A photographer captured this Navajo woman and two Navajo boys in front of an old quarters building at Fort Defiance in 1873. (Library of Congress)

Colonel Christopher “Kit” Carson and the 1st New Mexico Infantry reoccupied the post at Canyon Bonito and renamed it Fort Canby. The fort served as the headquarters for Carson’s scorched earth campaign during which he burned Navajo homes and fields and killed or confiscated their livestock. In January 1864, he sent some 400 officers and men into Canyon de Chelly to attack Manuelito and the Navajos in their last stronghold. The warriors harassed the soldiers as they entered the canyon, but eventually the cold and starving Indians were forced to surrender and move to Fort Canby, although Manuelito and a small band managed to elude capture for another two years.

By mid-March 6,000 Navajos had surrendered. In what the Navajos call the “Long Walk” groups of several hundred to a thousand were forced to march across the high desert some 300 miles to Bosque Redondo, an old Spanish trading post in New Mexico, where they were held as prisoners until 1868. Eventually more than 8,000 men, women, and children set out on the Long Walk—about three fourths of the tribe—and hundreds of them perished along the way. The movement of the tribe to Bosque Redondo removed any further threats from the Navajos, so in October 1864, the Army abandoned the Fort Canby.
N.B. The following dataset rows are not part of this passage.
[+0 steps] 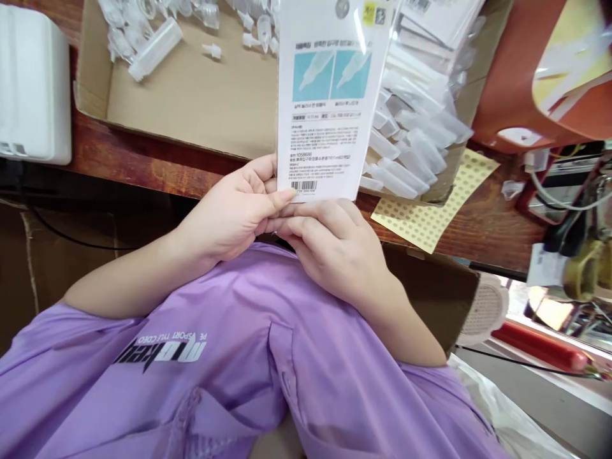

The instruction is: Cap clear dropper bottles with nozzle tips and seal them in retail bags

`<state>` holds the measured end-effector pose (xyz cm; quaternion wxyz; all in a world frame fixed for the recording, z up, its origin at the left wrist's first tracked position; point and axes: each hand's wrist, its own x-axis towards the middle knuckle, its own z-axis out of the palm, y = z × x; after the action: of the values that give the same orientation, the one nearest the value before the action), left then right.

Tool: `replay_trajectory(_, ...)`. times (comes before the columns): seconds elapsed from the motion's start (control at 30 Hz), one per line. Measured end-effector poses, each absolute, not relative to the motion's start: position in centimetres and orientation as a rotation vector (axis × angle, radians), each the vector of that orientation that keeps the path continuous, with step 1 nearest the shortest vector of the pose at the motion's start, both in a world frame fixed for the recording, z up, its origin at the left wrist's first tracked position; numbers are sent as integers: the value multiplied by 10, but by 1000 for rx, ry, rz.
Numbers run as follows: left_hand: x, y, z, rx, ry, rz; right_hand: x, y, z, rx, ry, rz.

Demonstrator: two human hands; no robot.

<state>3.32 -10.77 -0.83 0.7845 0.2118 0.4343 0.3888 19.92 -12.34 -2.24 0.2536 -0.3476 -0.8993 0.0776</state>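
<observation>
A white printed packaging card [325,140] in a clear sleeve stands upright in front of me, its Korean text, barcode and two blue dropper pictures facing me. My left hand [229,210] pinches its lower left corner, thumb over the barcode and fingers behind. Along the bottom edge, my right hand [339,245] is closed with curled fingers, the fingertips meeting those of my left hand. What the right fingertips grip there is partly hidden. Behind the card, a shallow cardboard box [191,115] holds several translucent plastic tubes [406,146] on the right and small clear caps [213,51] on the left.
Yellow sheets of round stickers [435,201] lie under the box's right corner on the wooden table [502,223]. A white device [33,83] stands at the left, an orange holder [514,83] at the right. Scissors [583,268] hang at the far right.
</observation>
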Motion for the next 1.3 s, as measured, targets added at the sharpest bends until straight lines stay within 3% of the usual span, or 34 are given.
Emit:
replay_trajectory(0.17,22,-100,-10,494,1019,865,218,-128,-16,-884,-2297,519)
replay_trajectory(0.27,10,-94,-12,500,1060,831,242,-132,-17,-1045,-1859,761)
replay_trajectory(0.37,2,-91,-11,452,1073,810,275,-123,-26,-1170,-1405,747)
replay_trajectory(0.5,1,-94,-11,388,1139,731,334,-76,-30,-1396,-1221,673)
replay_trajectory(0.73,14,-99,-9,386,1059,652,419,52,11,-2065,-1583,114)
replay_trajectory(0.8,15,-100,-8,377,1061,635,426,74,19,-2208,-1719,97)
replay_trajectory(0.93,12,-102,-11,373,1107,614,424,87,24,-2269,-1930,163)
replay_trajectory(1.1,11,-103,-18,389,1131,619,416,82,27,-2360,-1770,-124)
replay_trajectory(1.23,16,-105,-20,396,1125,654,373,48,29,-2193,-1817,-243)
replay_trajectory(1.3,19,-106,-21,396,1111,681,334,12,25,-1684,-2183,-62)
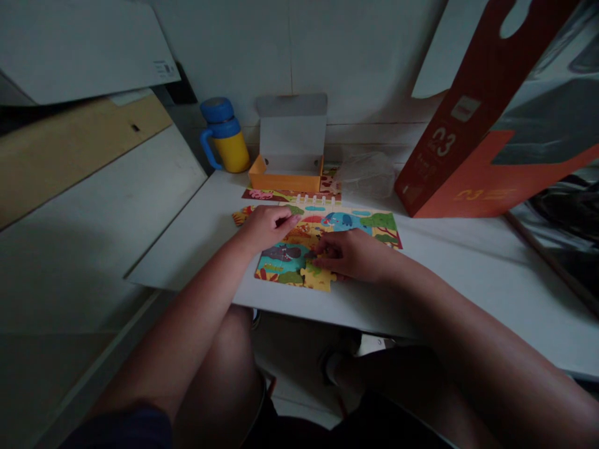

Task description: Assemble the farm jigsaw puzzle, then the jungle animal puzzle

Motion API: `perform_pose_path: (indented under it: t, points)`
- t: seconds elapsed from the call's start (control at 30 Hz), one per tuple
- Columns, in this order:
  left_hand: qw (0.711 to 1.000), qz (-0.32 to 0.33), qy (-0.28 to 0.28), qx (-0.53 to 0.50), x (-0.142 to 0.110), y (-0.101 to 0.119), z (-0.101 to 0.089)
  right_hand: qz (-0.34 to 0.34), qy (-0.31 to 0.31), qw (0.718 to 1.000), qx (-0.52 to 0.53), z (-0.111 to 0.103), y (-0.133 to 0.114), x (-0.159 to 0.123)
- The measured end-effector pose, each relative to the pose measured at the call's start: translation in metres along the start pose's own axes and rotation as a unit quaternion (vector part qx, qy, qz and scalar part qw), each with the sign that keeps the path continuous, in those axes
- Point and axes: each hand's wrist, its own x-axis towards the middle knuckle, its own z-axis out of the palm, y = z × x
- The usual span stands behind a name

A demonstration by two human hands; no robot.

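Note:
A partly joined jigsaw puzzle (283, 252) lies flat on the white table, with a hippo at lower left and a blue elephant at upper right. My left hand (269, 227) rests over its left side, loosely bent, a gap showing between thumb and fingers and nothing seen in it. At the puzzle's lower right, my right hand (355, 254) has its fingers bent onto a yellow-green puzzle piece (318, 279); its fingertips are partly hidden. This piece lies against the hippo section at the near edge.
Behind the puzzle stands an open orange box (286, 182), over a printed sheet (259, 194). A blue-and-yellow mug (231, 146) is at back left, a clear plastic bag (367, 174) at back right. A large orange box (449, 149) leans at right. The table (449, 274) ends near my knees.

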Motion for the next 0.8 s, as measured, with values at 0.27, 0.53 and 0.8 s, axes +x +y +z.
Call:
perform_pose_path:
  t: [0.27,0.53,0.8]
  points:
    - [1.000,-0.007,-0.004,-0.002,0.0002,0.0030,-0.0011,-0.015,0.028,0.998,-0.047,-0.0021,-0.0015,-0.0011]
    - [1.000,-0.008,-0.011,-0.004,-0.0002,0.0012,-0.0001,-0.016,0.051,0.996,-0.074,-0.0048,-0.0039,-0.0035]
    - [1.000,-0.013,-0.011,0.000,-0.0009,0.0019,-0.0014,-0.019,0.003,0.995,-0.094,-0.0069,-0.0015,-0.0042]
After the Civil War, as the country turned its attention to settling the West, Congress established a Peace Commission “to establish peace with certain hostile Indian tribes,” including the Navajos still being held in captivity in New Mexico. In May 1868, two of the commissioners, one of whom was Lieutenant General William T. Sherman, arrived at Bosque Redondo where they negotiated the Navajo Treaty of 1868 that finally allowed the remaining Indians to return to their traditional homeland. Among the Navajo signers was Manuelito who had been interred at Bosque Redondo since his surrender in 1866. The Long Walk Home included 7,304 Navajos, 1,500 horses and mules, and 2,000 sheep, along with fifty Army wagons and a cavalry escort.

As part of the resettlement, Fort Defiance became the agency for the new Navajo Reservation. In 1936, the agency moved to Window Rock, Arizona, which later became the capital of the Navajo Nation, but the old fort continued to provide medical and other services for the reservation. The Fort Defiance Medical Center opened in 1938 as the first medical facility on the reservation, and today the Fort Defiance Indian Hospital is a 245,000-square-foot, state of the art rural hospital.
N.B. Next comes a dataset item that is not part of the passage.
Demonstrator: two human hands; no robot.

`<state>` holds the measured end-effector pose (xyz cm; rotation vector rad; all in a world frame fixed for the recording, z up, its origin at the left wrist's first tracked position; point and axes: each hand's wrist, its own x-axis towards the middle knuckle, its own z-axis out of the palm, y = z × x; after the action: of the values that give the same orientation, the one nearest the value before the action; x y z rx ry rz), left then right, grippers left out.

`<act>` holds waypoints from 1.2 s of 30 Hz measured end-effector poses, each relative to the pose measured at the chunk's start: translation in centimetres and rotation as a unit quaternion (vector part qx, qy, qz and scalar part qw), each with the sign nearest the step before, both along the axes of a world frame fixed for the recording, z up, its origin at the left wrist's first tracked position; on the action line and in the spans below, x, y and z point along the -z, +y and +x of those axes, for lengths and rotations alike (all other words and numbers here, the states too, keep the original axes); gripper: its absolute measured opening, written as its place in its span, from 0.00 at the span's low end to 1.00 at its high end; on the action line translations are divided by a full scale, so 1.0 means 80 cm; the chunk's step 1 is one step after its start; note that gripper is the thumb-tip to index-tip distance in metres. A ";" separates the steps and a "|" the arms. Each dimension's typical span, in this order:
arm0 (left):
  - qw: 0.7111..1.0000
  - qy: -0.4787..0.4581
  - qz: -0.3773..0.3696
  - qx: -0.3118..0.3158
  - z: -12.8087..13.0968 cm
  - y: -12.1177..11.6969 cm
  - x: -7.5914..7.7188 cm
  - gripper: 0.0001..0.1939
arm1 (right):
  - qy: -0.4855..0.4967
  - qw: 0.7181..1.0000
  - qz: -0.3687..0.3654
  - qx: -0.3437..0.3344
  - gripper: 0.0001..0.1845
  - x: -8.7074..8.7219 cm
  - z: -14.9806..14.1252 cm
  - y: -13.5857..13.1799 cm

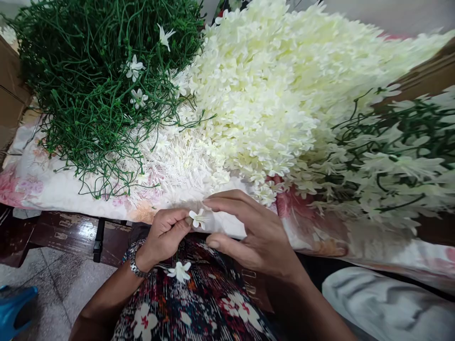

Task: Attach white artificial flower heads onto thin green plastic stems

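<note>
Between thumb and forefinger, my left hand (168,232) pinches a small white artificial flower (197,219) with thin stamens pointing right. My right hand (250,232) is just right of this flower, thumb and fingers spread apart with nothing seen between them. Below my left hand, a second white flower (179,271) shows against the patterned clothing; whether it joins the held stem is hidden. Beyond my hands lie loose white stamens (174,154), a tangled heap of green plastic stems (95,80) and a large pile of creamy white petals (256,90).
Assembled white flowers on green stems (401,156) lie at the right. A floral cloth (81,192) covers the table. Cardboard (10,90) borders the left side and more cardboard (423,73) the right. A blue plastic object (17,308) stands on the tiled floor.
</note>
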<state>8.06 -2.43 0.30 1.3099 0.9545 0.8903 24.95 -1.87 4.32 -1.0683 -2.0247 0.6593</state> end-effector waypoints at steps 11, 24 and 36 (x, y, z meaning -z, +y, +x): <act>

In 1870, the House Military Affairs Committee commissioned Seth Eastman, a retired Army brigadier general, to paint a series of Army forts, stipulating that they not include battle scenes. He produced seventeen canvases, one of which was Fort Defiance, the only post in the Southwest that he painted. While it is not clear if Eastman actually ever visited the post, he was stationed at Fort Crittenden, Utah, in the 1850s when he was on active service with the 5th Infantry.
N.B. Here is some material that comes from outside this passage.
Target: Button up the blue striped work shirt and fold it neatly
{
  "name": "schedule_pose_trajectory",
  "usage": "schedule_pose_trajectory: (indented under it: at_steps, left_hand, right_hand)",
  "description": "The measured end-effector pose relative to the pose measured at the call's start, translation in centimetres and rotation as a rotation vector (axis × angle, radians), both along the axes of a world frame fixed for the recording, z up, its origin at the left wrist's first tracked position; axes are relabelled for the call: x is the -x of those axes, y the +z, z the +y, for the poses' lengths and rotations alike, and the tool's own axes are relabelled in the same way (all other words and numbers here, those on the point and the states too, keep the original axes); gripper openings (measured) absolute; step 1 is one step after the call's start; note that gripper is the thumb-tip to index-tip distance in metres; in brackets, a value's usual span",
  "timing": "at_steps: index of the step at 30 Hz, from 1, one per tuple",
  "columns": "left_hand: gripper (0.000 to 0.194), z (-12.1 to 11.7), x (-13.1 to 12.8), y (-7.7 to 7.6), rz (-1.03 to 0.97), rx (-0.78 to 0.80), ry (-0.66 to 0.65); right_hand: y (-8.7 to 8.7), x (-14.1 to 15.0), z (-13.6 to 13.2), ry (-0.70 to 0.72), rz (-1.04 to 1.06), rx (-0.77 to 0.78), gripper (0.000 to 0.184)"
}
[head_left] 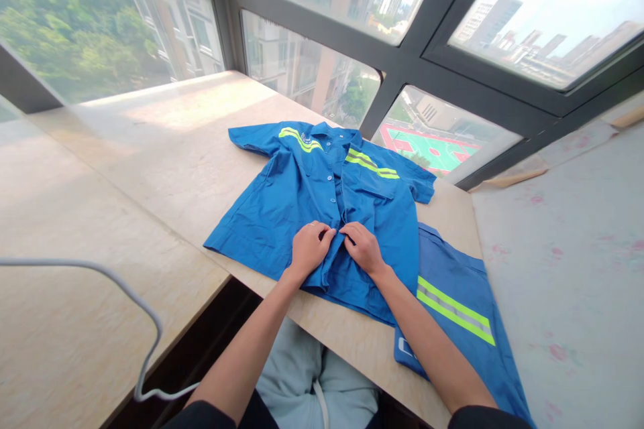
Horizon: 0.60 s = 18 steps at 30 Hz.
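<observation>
A blue short-sleeved work shirt (302,201) with yellow-green reflective stripes lies flat, front up, on a beige stone window ledge (166,147). My left hand (308,248) and my right hand (363,246) meet at the shirt's button placket near the hem. Both hands are closed, fingers pinching the two front edges of the fabric together. Buttons run up the placket above my hands.
A second blue garment (453,308) with a reflective stripe hangs over the ledge's near right edge. A white cable (125,295) loops over the lower left surface. Large windows (322,74) rise behind the ledge. A pale speckled surface (568,248) spreads at the right.
</observation>
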<state>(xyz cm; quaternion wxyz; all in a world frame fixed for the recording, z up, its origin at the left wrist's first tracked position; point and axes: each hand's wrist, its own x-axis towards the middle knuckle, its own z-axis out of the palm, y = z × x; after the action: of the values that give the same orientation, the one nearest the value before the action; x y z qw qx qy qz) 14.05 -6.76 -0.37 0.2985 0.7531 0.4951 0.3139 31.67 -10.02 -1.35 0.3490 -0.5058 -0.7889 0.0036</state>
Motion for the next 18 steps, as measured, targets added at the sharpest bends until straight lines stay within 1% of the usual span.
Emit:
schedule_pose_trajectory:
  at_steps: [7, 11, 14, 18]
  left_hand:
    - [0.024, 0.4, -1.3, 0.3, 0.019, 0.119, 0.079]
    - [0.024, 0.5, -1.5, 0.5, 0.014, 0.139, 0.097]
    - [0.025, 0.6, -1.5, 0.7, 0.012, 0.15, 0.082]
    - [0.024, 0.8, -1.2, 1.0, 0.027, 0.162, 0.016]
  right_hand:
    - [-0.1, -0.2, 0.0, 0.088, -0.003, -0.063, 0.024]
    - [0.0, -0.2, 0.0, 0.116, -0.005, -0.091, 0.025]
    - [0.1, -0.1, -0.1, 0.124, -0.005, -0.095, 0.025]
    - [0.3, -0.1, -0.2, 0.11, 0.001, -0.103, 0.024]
Members of an Army Corps of Engineers surveying expedition, including civilians and Navajos, gather at Fort Defiance, c. 1873. (Library of Congress)

Part of the regiment was stationed at Fort Defiance at the time, and he may have visited there at some point. Eastman’s painting shows the high canyon walls that some officers thought threatened the defense of the fort, although the barren landscape does not reflect the lush grazing land that actually surrounded the post. In consonance with the Congressional guidance, Eastman depicted Fort Defiance as a peaceful place typical of western Army posts in the nineteenth century.